Ficha do Proponente
Proponente
- Haroldo Ferreira Lima (Sem vínculo)
Minicurrículo
- Haroldo Lima é doutora em Poéticas e Técnicas Audiovisuais (PPGMPA-USP), mestre em Psicologia Insititucional (PPGPSI-UFES) e Bacharel em Comunicação Social (UFES).
Ficha do Trabalho
Título
- Como um romance: a autobiografia de Harold, um enfermeiro
Seminário
- Tenda Cuir
Resumo
- A apresentação propõe um exercício crítico-fabulativo a partir dos arquivos do diretor de documentários queer Tom Joslin e o parceiro Mark Massi, especialmente obituários.
Resumo expandido
- Em 1990, Ben Havett me ligou do pequeno estúdio em que vivia em San Francisco pra checar minha disponibilidade. Ele tinha um amigo em Silverlake que precisava de cuidados. Aquela altura eu não sabia muito bem o que responder, tinha acabado de passar na empresa de tratamentos paliativos para pegar meu próximo “cliente”, um artista plástico amador de Koreatown. O parceiro dele havia morrido dois meses antes, sua família vivia em San Diego e os mais próximos conhecidos àquela altura também precisava de ajuda. A rede amigos que havia escapado da positivação, ou sobrevivido até ali, não dava conta do trabalho. Afinal, tanto quanto os amigos antes da crise, o trabalho não era pouco. Quando cheguei na casa de Massi ouvi a história contada pelo menos duas dezenas de vezes ao longo dos quatro anos em que cuidei de homens com aids. Topei o trabalho porque quando encontrei Mark naquela manhã, ele fez questão de destacar com a ironia autodepreciativa que comecei a reconhecer como sinal de bom humor, algum ânimo, ou resquício de certa normalidade, a objetividade com que a morte se contrapunha ao projeto artístico de Tom.

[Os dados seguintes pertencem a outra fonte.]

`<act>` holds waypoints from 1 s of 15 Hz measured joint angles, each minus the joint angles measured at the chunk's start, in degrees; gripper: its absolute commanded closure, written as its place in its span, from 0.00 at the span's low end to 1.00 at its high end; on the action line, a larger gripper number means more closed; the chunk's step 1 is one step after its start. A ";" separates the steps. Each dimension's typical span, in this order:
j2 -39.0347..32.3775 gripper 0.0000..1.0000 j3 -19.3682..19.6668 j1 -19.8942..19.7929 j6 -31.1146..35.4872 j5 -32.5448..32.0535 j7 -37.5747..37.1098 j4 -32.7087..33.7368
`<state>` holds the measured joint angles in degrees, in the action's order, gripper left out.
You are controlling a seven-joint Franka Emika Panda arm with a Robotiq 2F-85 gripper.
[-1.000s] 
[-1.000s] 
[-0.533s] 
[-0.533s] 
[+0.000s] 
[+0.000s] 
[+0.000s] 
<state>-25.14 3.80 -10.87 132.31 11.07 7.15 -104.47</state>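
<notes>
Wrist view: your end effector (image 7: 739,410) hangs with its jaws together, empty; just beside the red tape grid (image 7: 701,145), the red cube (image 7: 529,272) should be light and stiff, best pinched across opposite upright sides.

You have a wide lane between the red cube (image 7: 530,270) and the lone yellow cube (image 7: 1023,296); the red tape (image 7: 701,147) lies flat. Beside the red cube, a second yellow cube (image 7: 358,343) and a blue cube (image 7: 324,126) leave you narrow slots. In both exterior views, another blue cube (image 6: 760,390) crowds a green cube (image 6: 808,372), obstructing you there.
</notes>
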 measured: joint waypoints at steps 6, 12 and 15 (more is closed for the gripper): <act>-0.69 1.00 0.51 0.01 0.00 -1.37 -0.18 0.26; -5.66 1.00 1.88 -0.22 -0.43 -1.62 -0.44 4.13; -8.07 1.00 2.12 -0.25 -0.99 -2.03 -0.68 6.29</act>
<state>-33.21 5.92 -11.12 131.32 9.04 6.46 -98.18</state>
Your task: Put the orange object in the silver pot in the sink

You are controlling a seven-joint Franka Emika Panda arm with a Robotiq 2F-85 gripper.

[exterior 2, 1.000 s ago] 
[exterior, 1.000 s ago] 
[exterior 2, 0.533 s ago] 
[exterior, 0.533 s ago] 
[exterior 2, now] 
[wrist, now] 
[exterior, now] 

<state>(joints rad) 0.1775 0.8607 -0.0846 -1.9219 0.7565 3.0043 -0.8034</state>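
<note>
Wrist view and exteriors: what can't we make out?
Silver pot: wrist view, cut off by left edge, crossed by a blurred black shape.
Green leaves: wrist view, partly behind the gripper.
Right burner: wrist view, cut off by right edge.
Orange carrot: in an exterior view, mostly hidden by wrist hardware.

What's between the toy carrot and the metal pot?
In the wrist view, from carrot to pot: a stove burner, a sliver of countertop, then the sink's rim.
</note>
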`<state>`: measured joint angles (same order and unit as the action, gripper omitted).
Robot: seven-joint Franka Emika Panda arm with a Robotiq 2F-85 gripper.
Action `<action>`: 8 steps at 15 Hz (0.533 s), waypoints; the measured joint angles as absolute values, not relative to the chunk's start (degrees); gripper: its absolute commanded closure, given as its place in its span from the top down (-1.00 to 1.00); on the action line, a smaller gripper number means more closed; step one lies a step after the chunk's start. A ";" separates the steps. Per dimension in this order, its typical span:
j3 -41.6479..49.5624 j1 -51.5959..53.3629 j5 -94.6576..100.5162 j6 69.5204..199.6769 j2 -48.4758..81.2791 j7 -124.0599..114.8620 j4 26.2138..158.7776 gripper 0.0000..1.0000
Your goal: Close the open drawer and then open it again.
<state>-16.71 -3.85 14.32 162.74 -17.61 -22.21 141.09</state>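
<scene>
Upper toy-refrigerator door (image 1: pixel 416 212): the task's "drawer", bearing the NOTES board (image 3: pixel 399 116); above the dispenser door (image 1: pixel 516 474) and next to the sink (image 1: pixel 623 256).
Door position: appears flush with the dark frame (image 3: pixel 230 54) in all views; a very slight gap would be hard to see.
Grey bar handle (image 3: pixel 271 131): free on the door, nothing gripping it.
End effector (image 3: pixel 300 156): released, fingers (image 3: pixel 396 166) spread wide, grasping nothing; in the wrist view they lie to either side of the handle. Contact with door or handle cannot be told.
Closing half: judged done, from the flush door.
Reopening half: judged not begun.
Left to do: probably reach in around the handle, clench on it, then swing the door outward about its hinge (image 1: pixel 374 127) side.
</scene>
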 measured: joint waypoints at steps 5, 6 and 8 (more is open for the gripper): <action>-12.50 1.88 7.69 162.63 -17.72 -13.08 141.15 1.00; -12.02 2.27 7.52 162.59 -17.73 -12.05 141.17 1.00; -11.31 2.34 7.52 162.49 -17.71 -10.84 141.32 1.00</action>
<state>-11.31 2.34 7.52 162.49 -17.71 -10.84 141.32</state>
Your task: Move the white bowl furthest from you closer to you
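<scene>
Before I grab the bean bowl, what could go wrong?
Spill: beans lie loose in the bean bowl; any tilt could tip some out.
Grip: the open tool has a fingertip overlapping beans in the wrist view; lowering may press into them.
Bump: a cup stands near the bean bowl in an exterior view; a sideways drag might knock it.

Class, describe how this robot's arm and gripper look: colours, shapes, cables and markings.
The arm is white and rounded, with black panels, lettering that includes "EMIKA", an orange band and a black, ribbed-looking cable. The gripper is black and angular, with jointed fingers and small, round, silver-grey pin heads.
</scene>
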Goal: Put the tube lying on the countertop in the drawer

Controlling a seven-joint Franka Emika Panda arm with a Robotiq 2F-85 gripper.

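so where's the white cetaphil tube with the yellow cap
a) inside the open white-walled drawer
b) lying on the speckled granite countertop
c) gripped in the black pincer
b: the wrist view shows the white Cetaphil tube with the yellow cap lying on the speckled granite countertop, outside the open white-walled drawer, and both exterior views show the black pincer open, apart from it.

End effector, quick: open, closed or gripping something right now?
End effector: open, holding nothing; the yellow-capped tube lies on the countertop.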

Talvez seja um pouco injusto tentar contar aqui a história deles. O que sei eu dessas pessoas, ou o que tenho a relatar sobre elas que você não tenha lido por aí, visto de perto, ou acompanhado nos filmes que tentam acender a memória dos que sobreviveram, ou não viveram tempo suficiente para testemunhar?
A apresentação parte dos arquivos queer de Tom Joslin e propõe um experimento narrativo sobre as redes de cuidado produzidas durante a crise do HIV/AIDS. Parto de um personagem encontrado no obituário de Mark Massi, “Harold, um enfermeiro encantador de cinquenta e poucos anos, doce, de grande ajuda e viciado em novelas” (Huston: 2024, 92), para fazer a autobiografia do cuidado, ou do cuidador. Massi foi o companheiro de Tom Joslin, precursor do documentário queer, um “amigo próximo”, se pudermos defini-lo a partir do primeiro longa de Joslin, Blackstar: autobiography of a close friend (1976). A morte de Joslin foi documentada em Silverlake Life: the view from here (Tom Joslin, Peter Friedman, 1993) e os últimos de Massi em Epílogo (Peter Friedman, Elaine Mayes, 2001). O texto aproveita a dimensão performativa do obituário e a aposta na primeira pessoa como estratégia de agenciamento do queering (Sedgwick: 1993) para especular de maneira crítica e fabulativa (Hartman: 2007), a possibilidade de tocar e produzir comunidades através do tempo (Dinshaw: 1999) narrativamente.
Bibliografia
- FOUCAULT, Michel. A vida dos homens infames. In: Estratégia, poder-saber. Ditos e escritos IV. Org. Manuel Barros da Motta. Trad. Elisa Monteiro e Inês Autran Dourado. Rio de Janeiro: Forense Universitária, 2003.
DINSHAW, Caroline. Getting medieval: Sexualities and Communities, Pre- and Postmodern. Durham: Duke University Press, 1999.
HALBERSTAM, Jack. In a queer time and place: transgender bodies, subcultural lives. Nova Iorque: New York University Press, 2005.
HARTMAN, Saidiya. Lose your mother: a journey along the Atlantic slave route. Nova Iorque: Farrar, Straus and Giroux, 2007.
HUSTON, Bo. Obituario para Mark. In: RODRÍGUEZ, Miguel. Primary Colors Los archivos de Tom Joslin y Mark Massi
ROACH, Tom. Friendship as a way of life: Foucault, aids and the politics of shared strangement. Nova Iorque: New York State University Press, 2012.
SEDGWICK, Eve. Tendencies. Durham: Duke University Press, 1993.